Birth weights are roughly normal already. To make the CLT more striking, simulate from an exponential population — heavily right-skewed — and watch sample means become bell-shaped.

set.seed(42)

sample_means <- replicate(1000, mean(rexp(30, rate = 0.1)))

ggplot(tibble(mean_x = sample_means), aes(x = mean_x)) +
  geom_histogram(aes(y = after_stat(density)),
                 bins = 30, fill = moe_colors$teal, color = "white") +
  stat_function(fun = dnorm,
                args = list(mean = mean(sample_means),
                            sd   = sd(sample_means)),
                color = moe_colors$coral, linewidth = 1) +
  labs(x = "Sample mean", y = "Density",
       title = "CLT: Sample Means from an Exponential Population (n = 30)",
       subtitle = "The source distribution is heavily right-skewed; the sample-mean distribution is nearly normal") +
  theme_moe()
Figure 22.5: CLT in action: 1,000 sample means (n = 30) drawn from an exponential population.
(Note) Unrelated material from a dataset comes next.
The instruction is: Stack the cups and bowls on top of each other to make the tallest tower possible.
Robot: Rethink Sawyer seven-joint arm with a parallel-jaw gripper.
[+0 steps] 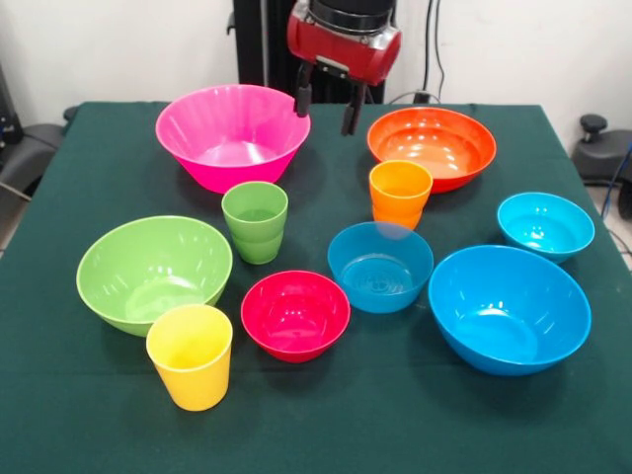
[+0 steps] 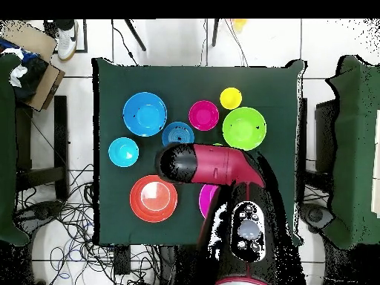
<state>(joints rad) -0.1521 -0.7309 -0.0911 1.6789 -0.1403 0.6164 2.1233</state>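
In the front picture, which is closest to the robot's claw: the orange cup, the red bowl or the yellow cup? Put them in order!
From the gripper, at the table's far side:
1. Orange cup, just below it, a little right.
2. Red bowl, nearer the camera, in the middle.
3. Yellow cup, front left, farthest.

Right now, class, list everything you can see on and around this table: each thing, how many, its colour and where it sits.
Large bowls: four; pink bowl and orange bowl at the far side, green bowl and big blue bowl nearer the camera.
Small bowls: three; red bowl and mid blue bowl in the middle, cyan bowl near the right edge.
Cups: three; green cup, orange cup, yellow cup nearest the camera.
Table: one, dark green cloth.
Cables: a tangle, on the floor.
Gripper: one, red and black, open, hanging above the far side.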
The sample-mean distribution is approximately normal even though the source is not.

That bell shape is what makes inference possible — the CLT is what lets us use t-tests, confidence intervals, and z-based methods even when the underlying data is not normal.

Try it yourself

  1. CLT with smaller n. Re-run the simulation with rexp(5, ...) instead of rexp(30, ...). Is the sample-mean distribution still approximately normal? At what sample size does the bell shape become visible?
  2. Smoking and birth weight. Compare birth_weight_g between smoking_status groups using group_by() and summarize(). Then plot the two distributions overlaid. Is the gap big enough to see in a histogram, or do you need a more formal test (Chapter 8 will cover that)?